• [TASK INSTRUCTIONS] Please write out all of the data below exactly, without including the pictures.

▬▬▬▬▬▬

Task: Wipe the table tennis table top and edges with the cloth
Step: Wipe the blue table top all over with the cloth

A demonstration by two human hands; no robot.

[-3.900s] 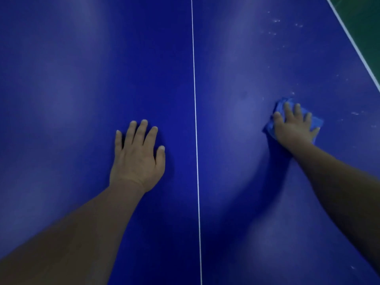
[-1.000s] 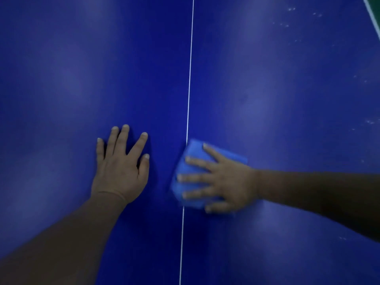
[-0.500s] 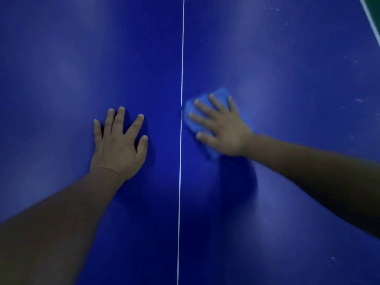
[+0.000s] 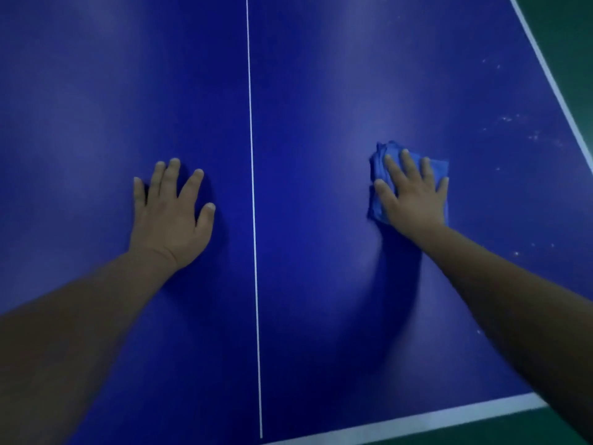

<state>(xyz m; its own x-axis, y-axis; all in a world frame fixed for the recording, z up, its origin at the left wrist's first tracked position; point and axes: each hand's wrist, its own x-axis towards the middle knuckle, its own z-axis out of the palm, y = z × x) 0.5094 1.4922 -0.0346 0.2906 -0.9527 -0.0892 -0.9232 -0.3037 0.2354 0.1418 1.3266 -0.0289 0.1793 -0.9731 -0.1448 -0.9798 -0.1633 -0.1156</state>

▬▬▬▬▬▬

• [WRITTEN ANSWER]
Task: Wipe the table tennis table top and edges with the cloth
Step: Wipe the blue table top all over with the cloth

A demonstration by two human hands; no robot.

[-3.900s] 
[-1.000s] 
[-0.500s] 
[+0.000s] 

<state>(xyz m; its own x-axis, y-axis; all in a world frame fixed for the recording, z up, its origin at the left wrist's first tracked position; point and axes: each hand's wrist, its own x-axis towards the middle knuckle, its own z-axis out of the palm, y = z × x) 0.5094 1.4922 -0.0346 0.2906 -0.9527 -0.0892 -0.9232 -0.3037 0.2354 0.1418 1.3266 -0.0289 0.1793 -0.9731 -0.1448 -0.9798 -0.1633 -0.1156</state>

Nothing further is needed to complete this exercise.